A HOLIDAY HUG Koons and Fitzgerald. [Photo by Mark Turek]
You might be able to find a more amiable and Christmas-spirited entertainment than Miracle On 34th Street, the charming 1947 film with Maureen O’Hara and a precocious eight-year-old Natalie Wood. And that wouldn’t include the four film remakes that gave it a shot, because they didn’t have anything to add.
What can be added without detracting from the classic is music, as Meredith Willson realized, and he provided the book, music, and lyrics in his 1963 adaptation — titled Here’s Love, for some reason
Since then, it has been renamed Miracle On 34th Street The Musical, and Ocean State Theatre Company is staging it in a peppy production, directed and choreographed by Barbara Hartwig (through December 29), complete with orchestra and Christmas cheer.
It follows the film story closely, but with enough changed to make it a distinctly different experience and enjoyable in its own right. Some of the tweaks are incidental, such as Kris Kringle (Richard Koons) at the beginning correcting the placement of Santa’s reindeer on the cart of a balloon man rather than in a store window. Some alterations are clever improvements, such as revising the character of Mr. Shellhammer, but more about that later.
It starts out at the 1963 Macy’s Thanksgiving Day Parade, where Doris Walker (Megan Wheeler) is upset because the Santa Claus she hired is drunk. This also bothers Kris, so he accepts Doris’s offer of “two bucks an hour and all the cotton candy you can eat” to don the costume. He already has the white beard and sufficient rotundity.

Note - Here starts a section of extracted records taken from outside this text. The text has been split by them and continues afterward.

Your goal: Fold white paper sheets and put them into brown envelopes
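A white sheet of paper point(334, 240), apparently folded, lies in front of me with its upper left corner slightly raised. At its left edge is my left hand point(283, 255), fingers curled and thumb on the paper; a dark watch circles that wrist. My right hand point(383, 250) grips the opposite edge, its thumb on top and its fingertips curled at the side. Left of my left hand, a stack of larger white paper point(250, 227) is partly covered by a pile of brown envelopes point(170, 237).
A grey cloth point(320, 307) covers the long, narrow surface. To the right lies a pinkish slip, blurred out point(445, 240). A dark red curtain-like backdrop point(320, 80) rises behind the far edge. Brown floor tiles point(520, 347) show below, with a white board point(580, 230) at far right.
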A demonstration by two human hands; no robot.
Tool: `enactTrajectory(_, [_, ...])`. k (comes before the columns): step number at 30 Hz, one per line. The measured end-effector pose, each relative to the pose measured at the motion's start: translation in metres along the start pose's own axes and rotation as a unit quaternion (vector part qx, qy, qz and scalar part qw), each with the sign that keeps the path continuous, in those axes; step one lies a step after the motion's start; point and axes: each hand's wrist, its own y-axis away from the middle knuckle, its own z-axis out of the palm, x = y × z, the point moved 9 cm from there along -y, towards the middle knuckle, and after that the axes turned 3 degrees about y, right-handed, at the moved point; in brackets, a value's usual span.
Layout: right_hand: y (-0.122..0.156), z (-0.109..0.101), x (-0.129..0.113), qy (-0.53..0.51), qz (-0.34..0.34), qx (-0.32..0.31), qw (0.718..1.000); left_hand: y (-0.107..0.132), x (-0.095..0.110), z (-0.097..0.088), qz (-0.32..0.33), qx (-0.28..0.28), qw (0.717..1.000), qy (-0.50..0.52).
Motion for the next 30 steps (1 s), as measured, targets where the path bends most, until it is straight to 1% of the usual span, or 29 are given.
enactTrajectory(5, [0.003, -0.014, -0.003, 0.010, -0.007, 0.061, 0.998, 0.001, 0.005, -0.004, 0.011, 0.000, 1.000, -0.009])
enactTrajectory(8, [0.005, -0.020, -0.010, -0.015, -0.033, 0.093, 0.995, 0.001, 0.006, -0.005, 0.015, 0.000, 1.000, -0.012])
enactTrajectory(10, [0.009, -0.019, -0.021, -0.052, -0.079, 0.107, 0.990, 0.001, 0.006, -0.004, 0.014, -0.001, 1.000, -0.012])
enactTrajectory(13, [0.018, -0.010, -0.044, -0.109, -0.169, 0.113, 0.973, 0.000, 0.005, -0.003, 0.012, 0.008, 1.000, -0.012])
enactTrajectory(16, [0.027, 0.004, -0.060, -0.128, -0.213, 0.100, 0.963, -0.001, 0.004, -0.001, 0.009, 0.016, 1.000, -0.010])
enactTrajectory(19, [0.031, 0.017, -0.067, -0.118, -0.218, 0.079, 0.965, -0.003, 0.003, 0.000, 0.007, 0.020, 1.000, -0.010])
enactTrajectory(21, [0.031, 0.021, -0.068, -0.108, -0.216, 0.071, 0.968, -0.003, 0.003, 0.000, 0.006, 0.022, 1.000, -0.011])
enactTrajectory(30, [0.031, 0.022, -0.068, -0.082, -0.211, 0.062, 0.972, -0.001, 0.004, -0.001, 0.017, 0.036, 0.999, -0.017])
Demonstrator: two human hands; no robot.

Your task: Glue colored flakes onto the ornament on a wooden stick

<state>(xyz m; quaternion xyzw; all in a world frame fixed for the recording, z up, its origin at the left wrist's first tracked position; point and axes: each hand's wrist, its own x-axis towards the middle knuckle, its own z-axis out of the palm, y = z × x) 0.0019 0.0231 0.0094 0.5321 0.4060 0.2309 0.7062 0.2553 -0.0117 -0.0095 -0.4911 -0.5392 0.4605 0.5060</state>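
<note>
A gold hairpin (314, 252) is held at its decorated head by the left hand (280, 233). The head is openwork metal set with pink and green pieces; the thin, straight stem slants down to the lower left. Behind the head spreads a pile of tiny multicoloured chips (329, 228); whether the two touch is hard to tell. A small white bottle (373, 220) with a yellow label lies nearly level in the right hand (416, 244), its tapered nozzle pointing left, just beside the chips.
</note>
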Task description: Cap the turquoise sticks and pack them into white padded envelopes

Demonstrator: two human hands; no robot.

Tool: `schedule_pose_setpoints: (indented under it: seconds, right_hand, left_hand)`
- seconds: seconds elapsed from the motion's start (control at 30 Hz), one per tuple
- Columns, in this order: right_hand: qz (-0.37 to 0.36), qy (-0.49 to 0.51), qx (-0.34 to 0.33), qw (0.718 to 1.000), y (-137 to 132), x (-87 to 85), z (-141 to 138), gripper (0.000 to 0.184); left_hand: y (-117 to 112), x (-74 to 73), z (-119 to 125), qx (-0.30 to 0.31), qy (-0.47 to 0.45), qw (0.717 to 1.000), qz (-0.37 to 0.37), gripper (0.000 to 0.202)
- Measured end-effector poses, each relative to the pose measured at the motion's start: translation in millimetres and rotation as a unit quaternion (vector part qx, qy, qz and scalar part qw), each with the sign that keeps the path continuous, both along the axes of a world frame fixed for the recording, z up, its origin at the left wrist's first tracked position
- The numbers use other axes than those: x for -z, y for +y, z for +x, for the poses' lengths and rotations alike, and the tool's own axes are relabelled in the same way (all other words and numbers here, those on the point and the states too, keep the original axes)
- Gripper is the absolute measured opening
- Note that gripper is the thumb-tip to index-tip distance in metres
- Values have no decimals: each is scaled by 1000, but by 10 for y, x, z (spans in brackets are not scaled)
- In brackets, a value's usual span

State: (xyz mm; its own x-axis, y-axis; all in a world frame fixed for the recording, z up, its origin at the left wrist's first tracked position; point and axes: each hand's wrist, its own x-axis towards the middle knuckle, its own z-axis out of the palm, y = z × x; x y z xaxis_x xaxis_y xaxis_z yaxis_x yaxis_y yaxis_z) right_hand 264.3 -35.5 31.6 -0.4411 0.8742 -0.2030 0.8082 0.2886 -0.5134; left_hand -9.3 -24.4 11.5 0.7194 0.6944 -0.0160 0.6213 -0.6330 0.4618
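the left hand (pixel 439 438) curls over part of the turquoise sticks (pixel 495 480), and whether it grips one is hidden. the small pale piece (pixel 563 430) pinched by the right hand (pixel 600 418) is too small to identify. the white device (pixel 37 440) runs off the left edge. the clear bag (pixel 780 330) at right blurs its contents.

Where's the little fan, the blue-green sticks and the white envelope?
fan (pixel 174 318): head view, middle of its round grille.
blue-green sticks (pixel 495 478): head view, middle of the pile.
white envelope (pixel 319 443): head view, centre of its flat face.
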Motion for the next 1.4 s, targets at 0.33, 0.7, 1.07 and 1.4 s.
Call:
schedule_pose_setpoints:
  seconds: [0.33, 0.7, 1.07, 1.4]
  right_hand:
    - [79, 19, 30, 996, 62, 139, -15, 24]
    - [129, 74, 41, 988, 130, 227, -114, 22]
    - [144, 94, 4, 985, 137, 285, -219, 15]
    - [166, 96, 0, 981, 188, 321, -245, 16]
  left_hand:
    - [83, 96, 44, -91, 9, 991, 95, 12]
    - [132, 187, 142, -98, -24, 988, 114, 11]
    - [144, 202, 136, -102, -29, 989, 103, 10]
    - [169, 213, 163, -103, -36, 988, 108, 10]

Doris’s young daughter, Susan (Brigid Fitzgerald), is above such childish nonsense as enjoying parades and believing in Santa Claus, as she informs a man in uniform who chats with her. He is Fred Gaily (Jeffrey Funaro), freshly decommissioned from the Marines, soon to live in the apartment across from the Walkers, and romantically interested in the independent young mother. Doris has an appealing sense of humor, greeting her daughter when she returns home from work with “Hi, boss!,” to which Susan replies, “Hi, slave!” Their bond as two independent women offsets the cold calculation of a little girl being taught to disbelieve anything she “can’t see, smell, taste, or touch.”
There is an interesting aspect of frankness in this adaptation, when Doris matter-of-factly informs her daughter that this Fred fellow is “on the make.” Also far more honest than in the film is divorcee Doris’s attitude toward romance, despite her experience. She sings “You Don’t Know,” in which she admits to being “happy and proud when the man in your cloud/stops your heart with a wave and a grin,” even as she laments no longer hoping for a Prince Charming. Her song even depicts the darkness of “being locked in a nightmare,” which echoes too grimly for a musical when Fred initially comes across as predatory rather than romantic toward Doris.